* **Assigned task**
Each line in the records that mentions the word "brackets" needs to be listed.

* **Given data**
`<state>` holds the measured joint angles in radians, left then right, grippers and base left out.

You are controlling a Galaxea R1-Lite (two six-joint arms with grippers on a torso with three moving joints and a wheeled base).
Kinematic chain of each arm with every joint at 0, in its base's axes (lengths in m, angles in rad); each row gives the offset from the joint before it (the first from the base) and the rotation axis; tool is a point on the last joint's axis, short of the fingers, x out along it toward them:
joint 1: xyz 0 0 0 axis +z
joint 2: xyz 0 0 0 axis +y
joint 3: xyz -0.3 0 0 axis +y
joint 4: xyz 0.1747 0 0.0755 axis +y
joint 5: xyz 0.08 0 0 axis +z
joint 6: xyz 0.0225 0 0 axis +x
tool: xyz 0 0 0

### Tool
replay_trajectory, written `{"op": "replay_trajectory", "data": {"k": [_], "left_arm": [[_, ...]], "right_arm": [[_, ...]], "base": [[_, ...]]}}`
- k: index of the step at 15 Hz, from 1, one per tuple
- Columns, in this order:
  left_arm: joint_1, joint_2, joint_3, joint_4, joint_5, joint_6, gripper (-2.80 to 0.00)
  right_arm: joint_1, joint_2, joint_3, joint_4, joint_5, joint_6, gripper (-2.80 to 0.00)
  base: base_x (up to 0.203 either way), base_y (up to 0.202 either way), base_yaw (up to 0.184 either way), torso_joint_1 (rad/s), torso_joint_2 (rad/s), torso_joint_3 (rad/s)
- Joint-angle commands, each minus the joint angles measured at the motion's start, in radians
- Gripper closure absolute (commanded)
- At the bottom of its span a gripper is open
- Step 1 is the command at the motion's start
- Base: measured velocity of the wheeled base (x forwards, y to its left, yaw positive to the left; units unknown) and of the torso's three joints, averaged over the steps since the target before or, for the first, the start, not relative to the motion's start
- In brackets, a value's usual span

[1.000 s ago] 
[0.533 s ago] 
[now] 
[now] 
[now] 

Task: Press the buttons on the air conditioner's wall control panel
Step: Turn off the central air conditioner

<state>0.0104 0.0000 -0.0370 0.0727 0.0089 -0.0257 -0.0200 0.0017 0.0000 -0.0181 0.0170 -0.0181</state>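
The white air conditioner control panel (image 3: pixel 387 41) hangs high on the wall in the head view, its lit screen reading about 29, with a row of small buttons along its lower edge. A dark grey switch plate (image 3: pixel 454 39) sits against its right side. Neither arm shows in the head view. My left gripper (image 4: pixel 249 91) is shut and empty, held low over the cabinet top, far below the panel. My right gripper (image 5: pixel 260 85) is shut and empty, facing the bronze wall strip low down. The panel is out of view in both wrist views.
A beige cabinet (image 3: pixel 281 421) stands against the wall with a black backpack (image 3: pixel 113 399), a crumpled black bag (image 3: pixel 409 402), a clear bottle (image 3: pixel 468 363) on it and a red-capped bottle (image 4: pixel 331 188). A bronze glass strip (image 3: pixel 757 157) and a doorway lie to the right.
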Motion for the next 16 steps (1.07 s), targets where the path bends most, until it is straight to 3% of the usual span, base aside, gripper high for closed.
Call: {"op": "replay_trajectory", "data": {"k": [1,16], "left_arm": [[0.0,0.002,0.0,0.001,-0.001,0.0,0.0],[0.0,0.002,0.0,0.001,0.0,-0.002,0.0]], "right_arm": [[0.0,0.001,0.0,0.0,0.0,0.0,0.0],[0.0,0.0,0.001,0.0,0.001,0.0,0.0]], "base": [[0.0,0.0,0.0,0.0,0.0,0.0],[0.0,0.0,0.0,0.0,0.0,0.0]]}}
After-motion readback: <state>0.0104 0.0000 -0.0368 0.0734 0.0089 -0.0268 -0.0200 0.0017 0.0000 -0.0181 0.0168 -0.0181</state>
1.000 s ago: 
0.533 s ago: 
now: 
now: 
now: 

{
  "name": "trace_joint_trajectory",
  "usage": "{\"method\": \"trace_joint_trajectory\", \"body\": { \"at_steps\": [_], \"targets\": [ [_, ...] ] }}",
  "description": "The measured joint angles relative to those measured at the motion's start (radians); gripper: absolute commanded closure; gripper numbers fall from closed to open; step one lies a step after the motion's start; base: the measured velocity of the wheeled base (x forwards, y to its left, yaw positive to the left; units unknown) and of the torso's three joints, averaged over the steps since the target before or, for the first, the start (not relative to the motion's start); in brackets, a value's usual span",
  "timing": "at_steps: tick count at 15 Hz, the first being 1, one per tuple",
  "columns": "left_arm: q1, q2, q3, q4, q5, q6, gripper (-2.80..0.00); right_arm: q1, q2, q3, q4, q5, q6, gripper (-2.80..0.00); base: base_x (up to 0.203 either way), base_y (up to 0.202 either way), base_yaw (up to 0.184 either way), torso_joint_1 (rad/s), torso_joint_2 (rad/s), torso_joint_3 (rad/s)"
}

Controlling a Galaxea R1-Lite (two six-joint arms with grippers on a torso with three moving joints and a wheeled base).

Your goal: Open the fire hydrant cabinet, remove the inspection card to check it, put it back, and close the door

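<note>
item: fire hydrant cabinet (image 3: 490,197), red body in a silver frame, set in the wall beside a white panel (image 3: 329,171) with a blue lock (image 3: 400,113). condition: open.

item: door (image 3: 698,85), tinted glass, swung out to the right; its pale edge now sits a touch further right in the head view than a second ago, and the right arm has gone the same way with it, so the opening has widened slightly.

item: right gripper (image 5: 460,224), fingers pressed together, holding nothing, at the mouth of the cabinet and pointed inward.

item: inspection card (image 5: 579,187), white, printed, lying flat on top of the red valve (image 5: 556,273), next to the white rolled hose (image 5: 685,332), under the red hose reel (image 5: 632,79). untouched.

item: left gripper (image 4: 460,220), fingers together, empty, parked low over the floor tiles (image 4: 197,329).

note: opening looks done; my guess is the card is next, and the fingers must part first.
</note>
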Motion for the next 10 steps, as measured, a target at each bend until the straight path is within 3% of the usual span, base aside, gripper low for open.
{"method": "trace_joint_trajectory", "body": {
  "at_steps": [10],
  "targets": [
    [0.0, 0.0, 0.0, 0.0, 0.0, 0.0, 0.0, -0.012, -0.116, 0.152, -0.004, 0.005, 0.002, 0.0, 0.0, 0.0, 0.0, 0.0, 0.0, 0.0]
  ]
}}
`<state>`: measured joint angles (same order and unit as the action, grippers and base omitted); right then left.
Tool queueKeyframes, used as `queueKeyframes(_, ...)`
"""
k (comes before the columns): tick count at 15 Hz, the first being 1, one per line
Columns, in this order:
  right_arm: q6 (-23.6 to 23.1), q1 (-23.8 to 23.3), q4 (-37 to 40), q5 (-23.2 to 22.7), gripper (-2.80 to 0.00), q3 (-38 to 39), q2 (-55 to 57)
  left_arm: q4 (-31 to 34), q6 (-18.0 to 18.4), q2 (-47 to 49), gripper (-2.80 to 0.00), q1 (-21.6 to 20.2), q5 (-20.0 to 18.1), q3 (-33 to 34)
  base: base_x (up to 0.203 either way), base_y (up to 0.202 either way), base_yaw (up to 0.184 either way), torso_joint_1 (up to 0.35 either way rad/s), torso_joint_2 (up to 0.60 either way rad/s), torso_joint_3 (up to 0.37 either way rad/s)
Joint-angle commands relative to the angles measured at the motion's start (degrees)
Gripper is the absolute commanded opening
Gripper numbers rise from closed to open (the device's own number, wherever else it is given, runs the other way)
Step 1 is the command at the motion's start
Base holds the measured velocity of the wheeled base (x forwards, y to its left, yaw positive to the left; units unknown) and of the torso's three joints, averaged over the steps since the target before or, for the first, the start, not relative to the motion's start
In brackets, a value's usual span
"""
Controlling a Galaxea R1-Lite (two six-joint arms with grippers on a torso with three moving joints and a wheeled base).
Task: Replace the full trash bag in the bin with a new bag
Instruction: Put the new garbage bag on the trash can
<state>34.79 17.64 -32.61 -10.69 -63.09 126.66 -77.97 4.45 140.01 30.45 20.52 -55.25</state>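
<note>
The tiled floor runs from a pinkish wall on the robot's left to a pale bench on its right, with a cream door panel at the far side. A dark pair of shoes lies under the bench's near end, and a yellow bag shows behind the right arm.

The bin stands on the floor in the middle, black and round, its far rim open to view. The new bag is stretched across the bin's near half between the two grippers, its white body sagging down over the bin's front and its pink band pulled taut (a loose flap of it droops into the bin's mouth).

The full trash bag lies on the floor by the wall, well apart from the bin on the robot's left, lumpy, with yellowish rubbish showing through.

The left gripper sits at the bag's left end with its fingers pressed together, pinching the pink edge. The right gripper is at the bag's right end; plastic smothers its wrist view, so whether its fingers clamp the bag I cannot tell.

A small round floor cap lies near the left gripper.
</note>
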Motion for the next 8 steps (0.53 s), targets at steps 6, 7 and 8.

* **Result of the task**
- In brackets, a value's usual span
  "description": "The measured joint angles relative to those measured at the motion's start (radians); gripper: absolute commanded closure; gripper numbers fall from closed to open; step one lies a step after the motion's start; base: the measured velocity of the wheeled base (x forwards, y to its left, yaw positive to the left; units unknown) and of the torso's three joints, averaged over the steps since the target before or, for the first, the start (not relative to the motion's start); in brackets, a value's usual span",
In brackets, a value's usual span

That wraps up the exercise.